● **PROBLEM**: Your task is to copy each line of the material that holds the word "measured".

---

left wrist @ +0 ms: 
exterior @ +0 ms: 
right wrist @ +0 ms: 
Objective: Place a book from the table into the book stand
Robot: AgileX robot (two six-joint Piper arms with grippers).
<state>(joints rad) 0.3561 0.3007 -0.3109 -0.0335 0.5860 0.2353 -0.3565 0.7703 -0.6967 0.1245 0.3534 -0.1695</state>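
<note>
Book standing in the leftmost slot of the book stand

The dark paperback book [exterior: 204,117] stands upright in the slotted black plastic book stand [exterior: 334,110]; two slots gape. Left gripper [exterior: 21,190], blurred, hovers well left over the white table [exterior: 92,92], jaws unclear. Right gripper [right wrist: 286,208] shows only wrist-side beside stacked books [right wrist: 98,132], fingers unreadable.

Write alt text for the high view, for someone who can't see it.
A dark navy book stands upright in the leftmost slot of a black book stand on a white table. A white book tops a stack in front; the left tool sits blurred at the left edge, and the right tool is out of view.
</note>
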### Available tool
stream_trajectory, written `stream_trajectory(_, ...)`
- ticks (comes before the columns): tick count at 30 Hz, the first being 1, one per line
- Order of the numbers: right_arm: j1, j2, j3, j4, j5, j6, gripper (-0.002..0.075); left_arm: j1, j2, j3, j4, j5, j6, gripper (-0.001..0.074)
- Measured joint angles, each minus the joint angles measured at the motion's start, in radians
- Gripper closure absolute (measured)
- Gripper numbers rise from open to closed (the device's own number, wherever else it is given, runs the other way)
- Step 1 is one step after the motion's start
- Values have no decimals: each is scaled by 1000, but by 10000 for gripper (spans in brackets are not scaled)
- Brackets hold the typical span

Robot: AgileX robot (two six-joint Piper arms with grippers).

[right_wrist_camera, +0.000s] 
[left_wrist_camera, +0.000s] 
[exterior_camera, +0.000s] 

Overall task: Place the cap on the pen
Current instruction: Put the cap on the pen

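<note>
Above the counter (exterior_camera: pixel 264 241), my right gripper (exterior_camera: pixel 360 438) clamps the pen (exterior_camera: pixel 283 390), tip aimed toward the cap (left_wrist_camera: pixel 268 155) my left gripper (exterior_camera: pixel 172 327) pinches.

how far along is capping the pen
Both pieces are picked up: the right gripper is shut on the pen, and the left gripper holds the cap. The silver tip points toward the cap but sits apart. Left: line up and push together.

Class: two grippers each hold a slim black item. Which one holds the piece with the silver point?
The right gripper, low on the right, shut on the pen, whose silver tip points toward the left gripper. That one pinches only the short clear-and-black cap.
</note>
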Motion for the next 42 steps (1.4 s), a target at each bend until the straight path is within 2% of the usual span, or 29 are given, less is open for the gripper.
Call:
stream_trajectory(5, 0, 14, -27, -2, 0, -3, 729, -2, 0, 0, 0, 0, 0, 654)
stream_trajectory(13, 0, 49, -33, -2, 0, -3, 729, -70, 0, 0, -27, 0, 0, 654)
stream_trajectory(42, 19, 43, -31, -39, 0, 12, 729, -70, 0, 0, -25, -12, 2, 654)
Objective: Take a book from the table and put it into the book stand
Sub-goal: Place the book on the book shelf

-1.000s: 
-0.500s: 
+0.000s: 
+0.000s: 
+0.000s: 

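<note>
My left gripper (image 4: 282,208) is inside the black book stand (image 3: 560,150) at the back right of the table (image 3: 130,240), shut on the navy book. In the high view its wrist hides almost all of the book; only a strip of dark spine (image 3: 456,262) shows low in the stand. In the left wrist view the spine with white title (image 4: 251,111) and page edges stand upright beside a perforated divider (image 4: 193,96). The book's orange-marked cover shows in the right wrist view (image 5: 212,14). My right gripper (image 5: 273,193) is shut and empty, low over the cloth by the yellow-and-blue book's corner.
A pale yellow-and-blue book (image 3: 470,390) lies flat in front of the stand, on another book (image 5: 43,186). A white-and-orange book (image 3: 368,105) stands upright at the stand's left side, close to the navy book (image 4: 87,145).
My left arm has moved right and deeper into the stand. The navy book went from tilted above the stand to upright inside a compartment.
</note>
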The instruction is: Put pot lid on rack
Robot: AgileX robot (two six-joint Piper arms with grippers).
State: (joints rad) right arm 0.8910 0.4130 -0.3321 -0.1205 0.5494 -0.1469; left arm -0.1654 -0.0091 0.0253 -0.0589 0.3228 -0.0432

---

● **THE ANSWER**:
- Measured joint angles, each minus the joint angles measured at the motion's start, in radians
- Gripper closure absolute (measured)

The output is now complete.